Rupture of the anterior cruciate ligament (ACL) is among the most concerning sports injuries resulting in increased risk for post-traumatic arthritis [42–45]. Studies in military exclusive populations indicated that military personnel have a ten times higher prevalence of ACL injury compared to the general population: 3.65 per 1,000 person-years for acute injuries and 2.96 per 1,000 person-years for chronic injuries [46] (Table 3.2). Rates for the civilian population are generally reported to be 0.31–0.38 per 1,000 person-years. Among individuals hospitalized for sports or training injury, the knee was the most commonly injured body region and the ACL the most commonly injured structure [51]. As with civilian publications, ACL injuries in the military are associated with other knee pathology such as meniscus tears and chondral lesions [52]. Outcomes following ACL reconstruction are comparable in the military versus civilian cohorts with the exception that allograft graft selection may result in higher early failure rates compared to autograft in this young, active population [53]. The correlation between ACL injury specifically in military populations and post-traumatic arthritis has not been studied; however, the extrapolation from civilian research is likely valid and should be considered given the prevalence of ACL in injury in this young population.

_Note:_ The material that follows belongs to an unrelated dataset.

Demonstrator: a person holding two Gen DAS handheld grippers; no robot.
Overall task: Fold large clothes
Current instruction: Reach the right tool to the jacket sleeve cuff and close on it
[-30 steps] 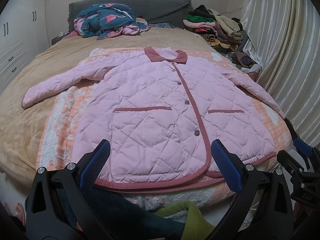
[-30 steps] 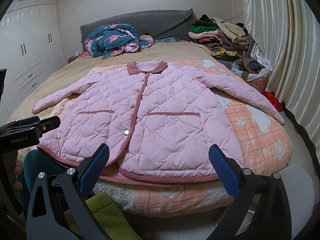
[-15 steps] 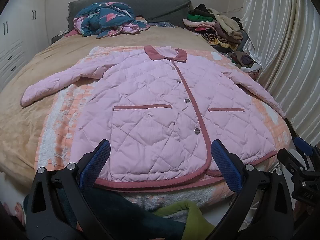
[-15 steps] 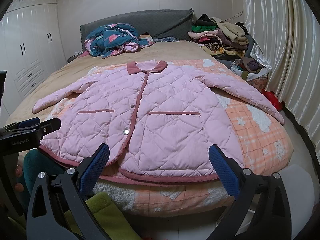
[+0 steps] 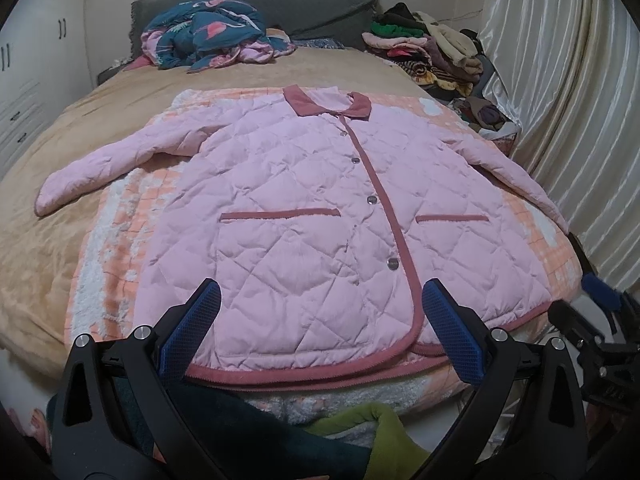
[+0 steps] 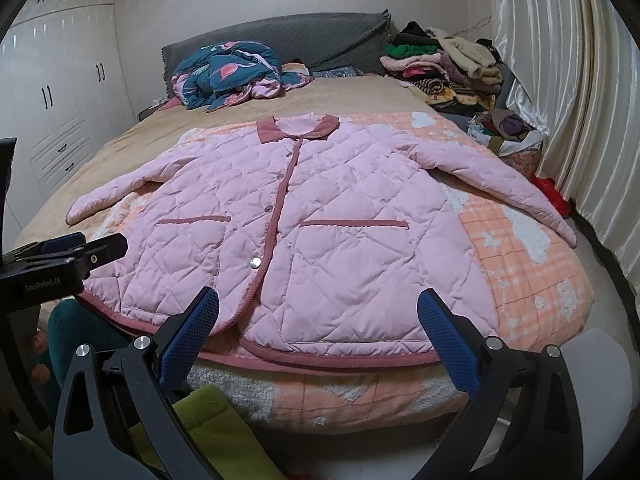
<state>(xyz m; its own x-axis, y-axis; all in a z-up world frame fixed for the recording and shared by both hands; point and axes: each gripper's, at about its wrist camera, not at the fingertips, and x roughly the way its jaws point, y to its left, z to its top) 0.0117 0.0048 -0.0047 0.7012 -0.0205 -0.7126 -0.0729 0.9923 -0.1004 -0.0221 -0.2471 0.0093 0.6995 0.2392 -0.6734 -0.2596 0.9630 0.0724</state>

Meniscus injury has also been associated with development of post-traumatic arthritis at rates of 50 % 10–20 years post-injury [44, 54]. Rates of meniscus injury in civilian, active populations range from 0.33 to 0.61 per 1,000 persons. Meniscus injuries in the military treated at both hospital and ambulatory settings however occur at a rate of 7.08 per 1,000 males and 6.02 per 1,000 females [48]. These rates increased with age from 2.99 per 1,000 persons in active duty individuals younger than 20–12.68 per 1,000 persons for those older than 40. Service in the Army or Marines and being of junior or senior enlisted rank are also risk factors for meniscus injury.
Rates of osteochondral lesions of the knee in military populations only are not available, though rates of chondral injury associated with other knee pathologies are likely comparable to civilian studies—incidental finding of articular cartilage lesions is 60 % at the time of arthroscopy [55, 56]. While evidence is available for return to sport outcomes following various cartilage repair surgical options, this data too is sparse for military populations where physical fitness is a requisite for continuing on active duty [57]. A single study demonstrates after osteochondral allograft transplantation that return to full duty rate is 29 % while return to pre-injury level of sport participation was only 5 %. Those in military occupation of combat arms were significantly less likely to return to duty [58, 59].